Köy okulları da bu sürece katkı sunabilir. Köydeki bir araya gelme ve ortaklaşma mekânı da olan köy okulları bu rollerine ek olarak afet döneminde barınma, depolama ve yardım dağıtımı gibi farklı ihtiyaçlara da cevap verdi. Ayrıca bazı köy öğretmenleri merkezlerdeki evleri hasar görünce köy okuluna yerleşerek hem barınma ihtiyacını karşıladı hem de göç alarak kalabalıklaşmış köydeki iyileşme faaliyetlerine destek oldu. Esasen afet döneminde de ve normal dönemlerde de köydeki öğretmen köyü görünür kılan bir özne olarak konumlanır. Köyde okul varsa ve o okulda da atanmış bir öğretmen varsa köyün kentle iletişimi daha kuvvetli olur. Afet dışı dönemde bu öğretmenleri yerel yöneticiler ziyaret eder, öğretmenden köy ile ilgili bilgi alırlar. Afet döneminde de benzer şekilde köyün ihtiyaçları ek bir kanal olarak öğretmen aracılığı ile kamuya iletilir. Elbette bu dönem köylerde halihazırdaki sorunların daha da derinleşmesi anlamını da taşıyabilir. Örneğin, köyünde okul olmayan ama taşımalı sistemle okula erişen öğrencilerin zaten sorunlu olan bu sistemin ulaşım altyapısındaki sorunların artması ve merkezdeki okulların da durumlarının belirsizliği ve muhtemelen kötüleşmesi nedeniyle eğitime erişimde daha büyük sıkıntılar yaşaması muhtemel. Benzer şekilde iyileştirici gücü yüksek olan doğa ile iç içe bir yapı olmasına rağmen, özellikle uyku ve yeme düzeni bozulan çocuklara psikososyal destek elzem. Ancak afet dışı zamanda dâhi bu hizmete erişemeyen köy okulundaki öğrencilerin afet döneminde erişmeleri çok mümkün görünmüyor.
Aşikar ki afetten etkilenen bölgede bir süre gıda ve hijyen başta olmak üzere temel ihtiyaç maddelerine olan ihtiyaç devam edecek. Bu ihtiyaçlara paralel olarak zorlu bir fiziki ve manevi yeniden inşa süreci önümüzde. Bu süreçlerin mekânsal karşılıkları olarak il ve ilçe merkezleri ve buralardaki çadır/konteyner kentler hep göz önünde.

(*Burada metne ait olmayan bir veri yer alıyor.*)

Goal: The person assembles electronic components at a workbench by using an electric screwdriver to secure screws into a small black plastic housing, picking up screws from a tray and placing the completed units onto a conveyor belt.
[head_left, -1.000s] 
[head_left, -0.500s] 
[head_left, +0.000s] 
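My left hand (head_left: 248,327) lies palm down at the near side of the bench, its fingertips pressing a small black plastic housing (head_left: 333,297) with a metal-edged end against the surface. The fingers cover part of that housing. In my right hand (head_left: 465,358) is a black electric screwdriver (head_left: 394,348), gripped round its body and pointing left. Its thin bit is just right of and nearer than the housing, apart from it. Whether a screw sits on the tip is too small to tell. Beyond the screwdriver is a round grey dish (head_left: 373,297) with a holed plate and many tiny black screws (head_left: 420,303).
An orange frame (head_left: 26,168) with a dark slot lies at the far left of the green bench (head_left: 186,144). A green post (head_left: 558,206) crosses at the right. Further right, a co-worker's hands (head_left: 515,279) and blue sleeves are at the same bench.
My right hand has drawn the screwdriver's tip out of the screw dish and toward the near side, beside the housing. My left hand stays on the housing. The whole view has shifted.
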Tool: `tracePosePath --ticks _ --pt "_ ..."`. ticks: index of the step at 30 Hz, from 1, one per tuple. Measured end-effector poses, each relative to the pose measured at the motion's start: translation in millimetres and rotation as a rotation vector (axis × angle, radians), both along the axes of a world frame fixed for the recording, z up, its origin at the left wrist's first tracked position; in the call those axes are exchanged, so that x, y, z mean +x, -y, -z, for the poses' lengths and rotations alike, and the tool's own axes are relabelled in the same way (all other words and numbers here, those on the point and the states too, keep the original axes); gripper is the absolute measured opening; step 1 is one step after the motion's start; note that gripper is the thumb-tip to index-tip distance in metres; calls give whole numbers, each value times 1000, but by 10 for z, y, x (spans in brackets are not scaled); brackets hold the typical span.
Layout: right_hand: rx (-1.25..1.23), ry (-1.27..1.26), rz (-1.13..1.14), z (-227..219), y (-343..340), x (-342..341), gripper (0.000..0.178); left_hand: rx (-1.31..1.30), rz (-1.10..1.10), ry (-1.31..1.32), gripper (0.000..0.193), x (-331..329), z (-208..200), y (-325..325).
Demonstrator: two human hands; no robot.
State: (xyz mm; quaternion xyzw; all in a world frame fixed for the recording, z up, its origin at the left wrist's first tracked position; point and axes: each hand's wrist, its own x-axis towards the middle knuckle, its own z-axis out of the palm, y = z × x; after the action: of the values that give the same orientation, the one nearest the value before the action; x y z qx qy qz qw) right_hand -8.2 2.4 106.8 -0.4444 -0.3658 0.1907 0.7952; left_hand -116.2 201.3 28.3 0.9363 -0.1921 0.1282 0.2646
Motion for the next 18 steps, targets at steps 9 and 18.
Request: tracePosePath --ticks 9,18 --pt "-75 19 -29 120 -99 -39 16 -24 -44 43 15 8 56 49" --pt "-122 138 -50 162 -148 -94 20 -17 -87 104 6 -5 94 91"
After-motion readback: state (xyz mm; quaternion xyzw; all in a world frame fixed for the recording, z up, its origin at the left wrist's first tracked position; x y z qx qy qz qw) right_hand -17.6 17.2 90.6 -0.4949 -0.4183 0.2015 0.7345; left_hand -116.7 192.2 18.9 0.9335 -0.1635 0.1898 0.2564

Ancak bu mekânlara ek olarak binlerce köyde de bu süreçler devam edecek. Pek çok köy, uzun zamandır daha iyi yollar ve sağlam yapılanmış okul binalarının inşasını bekliyor. Şu an köylerin korunaklı ve rahatlatıcı fiziksel yapısından faydalanmanın tam zamanı. Köylerin bu ihtiyacının göz önünde bulundurulması hem iyileşme sürecine katkı sağlarken hem de kırsal kalkınmaya yönelik büyük bir adım olabilir. Köylerin bu süreçte göz ardı edilmemesi, tedarik zinciri, yeniden inşa ve kamu hizmetleri planlanırken köylerin de dikkate alınması, bu mekânları iyileşme sürecine önemli katkı verecek yerler haline getirebilir. Özellikle afet sonrası aldıkları göçle kalabalıklaşan nüfus ile bu potansiyel çok daha yüksek.
(1) TÜİK bu sorunu çözmek üzere nitelikli bir çalışma yürütüyor. O çalışma neticesinde kent – köy/kır ayrımı daha netleşecek.